SelfImprovingCoTPipeline

class SelfImprovingCoTPipeline:

Pipeline for generating self-taught reasoning traces using the self-improving methodology.

This implements the STaR paper’s approach of:

  1. Initial reasoning trace generation
  2. Self-evaluation
  3. Feedback-based improvement
  4. Iterative refinement

init

def __init__(
    self,
    reason_agent: ChatAgent,
    problems: List[Dict],
    max_iterations: int = 3,
    score_threshold: Union[float, Dict[str, float]] = 0.7,
    rejection_sampling_n: Optional[int] = None,
    evaluate_agent: Optional[ChatAgent] = None,
    reward_model: Optional[BaseRewardModel] = None,
    output_path: Optional[str] = None,
    few_shot_examples: Optional[str] = None,
    batch_size: Optional[int] = None,
    max_workers: Optional[int] = None,
    solution_pattern: str = '\\\\boxed{(.*?)}',
    trace_pattern: Optional[str] = None
):

Initialize the self-improving cot pipeline.

Parameters:

  • reason_agent (ChatAgent): The chat agent used for generating and improving reasoning traces.
  • problems (List[Dict]): List of problem dictionaries to process.
  • max_iterations (int, optional): Maximum number of improvement iterations. If set to 0, the pipeline will generate an initial trace without any improvement iterations. (default: :obj:3)
  • score_threshold (Union[float, Dict[str, float]], optional): Quality threshold. Can be either a single float value applied to average score, or a dictionary mapping score dimensions to their thresholds.
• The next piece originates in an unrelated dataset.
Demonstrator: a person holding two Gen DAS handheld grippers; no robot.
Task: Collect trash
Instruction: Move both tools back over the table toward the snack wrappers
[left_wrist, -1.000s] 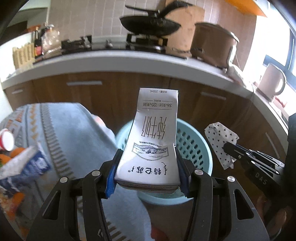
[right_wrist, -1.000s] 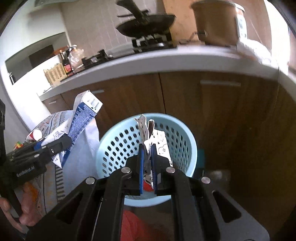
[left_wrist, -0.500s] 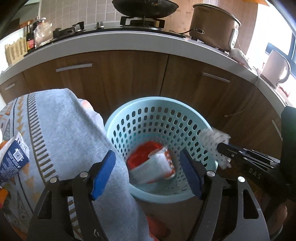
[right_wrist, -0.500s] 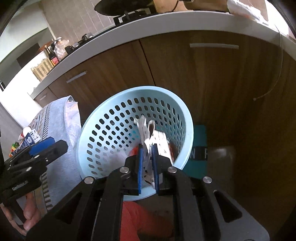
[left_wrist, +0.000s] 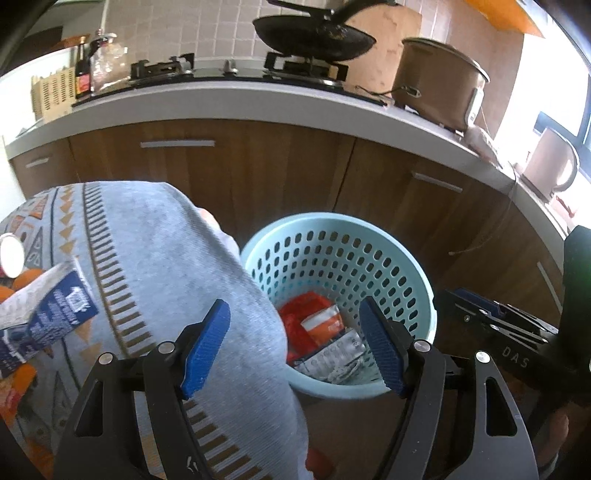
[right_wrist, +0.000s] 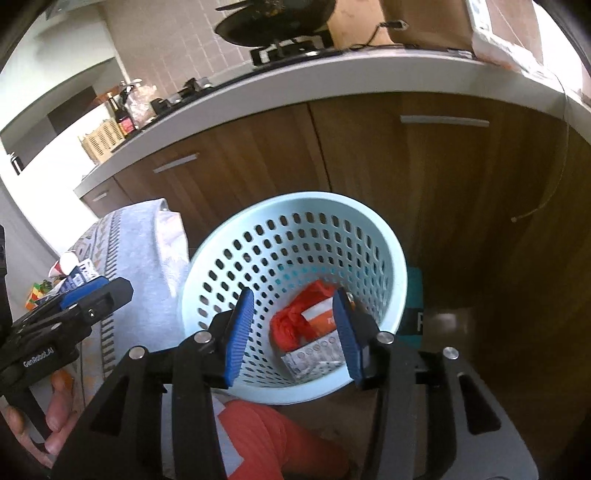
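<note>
Left gripper "GenRobot.AI" wide open, empty, right gripper "DAS" open, empty, both over basket rim, trash inside.

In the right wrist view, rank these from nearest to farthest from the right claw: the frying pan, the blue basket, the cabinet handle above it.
1. Blue basket, right below the open right claw, trash inside.
2. Cabinet handle, upper right on the wooden door behind the basket.
3. Frying pan, top centre on the stove, beyond the counter edge.
</note>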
For example: {"correctness": 0.8, "coherence": 0.7}. If using reward model and threshold for a dimension is not specified, will use the default value 0.7. (default: :obj:0.7)
  • rejection_sampling_n (int, optional): Specifies the number of samples to be drawn using the rejection sampling method, where samples are accepted or rejected based on a predefined condition to achieve a desired distribution. (default: :obj: None)
  • evaluate_agent (Optional[ChatAgent]): The chat agent used for evaluating reasoning traces. (default: :obj:None)
  • reward_model (BaseRewardModel, optional): Model used to evaluate reasoning traces. If None, uses Agent self-evaluation. (default: :obj:None)
  • output_path (str, optional): Output path for saving traces. If None, results will only be returned without saving to file. (default: :obj:None)
  • few_shot_examples (str, optional): Examples to use for few-shot generation. (default: :obj:None)
  • batch_size (int, optional): Batch size for parallel processing. (default: :obj:None)
  • max_workers (int, optional): Maximum number of worker threads. (default: :obj:None)
  • solution_pattern (str, optional): Regular expression pattern with one capture group to extract answers from solution text. (default: :obj:r'\\boxed{(.*?)}')
  • trace_pattern (str, optional): Regular expression pattern with one capture group to extract answers from trace text. If None, uses the same pattern as solution_pattern. (default: :obj:None)

safe_write_json

def safe_write_json(self, file_path, data):

clean_json

def clean_json(self, data):

_check_score_threshold

def _check_score_threshold(self, scores: Dict[str, float]):

Check if scores meet the threshold requirements.

Parameters:

  • scores (Dict[str, float]): Dictionary of scores for different dimensions.

Returns:

bool: True if scores meet threshold requirements, False otherwise.

_generate_feedback

def _generate_feedback(self, scores: Dict[str, float]):

Generate feedback based on which dimensions need improvement.

Parameters:

  • scores (Dict[str, float]): Dictionary of scores for different dimensions.

Returns:

str: Feedback message indicating which dimensions need improvement.

generate_reasoning_trace

def generate_reasoning_trace(self, problem: str):

Generate initial reasoning trace for a given problem.

Parameters:

  • problem (str): The problem text to generate reasoning for.

Returns:

str: Generated reasoning trace.

evaluate_trace

def evaluate_trace(
    self,
    problem: str,
    trace: str,
    solution: Optional[str] = None
):

Evaluate the quality of a reasoning trace.

Parameters:

  • problem (str): The original problem text to evaluate against.
  • trace (str): The reasoning trace to evaluate.
  • solution (Optional[str]): The solution to the problem, if provided. (default: :obj:None)

Returns:

Dict[str, Any]: Evaluation results containing:

  • scores: Dict of evaluation dimensions and their scores
  • feedback: Detailed feedback for improvement

For Agent self-evaluation, the scores will include:

  • correctness: Score for logical correctness
  • clarity: Score for clarity of explanation
  • completeness: Score for completeness of reasoning

For reward model evaluation, the scores will depend on the model’s evaluation dimensions.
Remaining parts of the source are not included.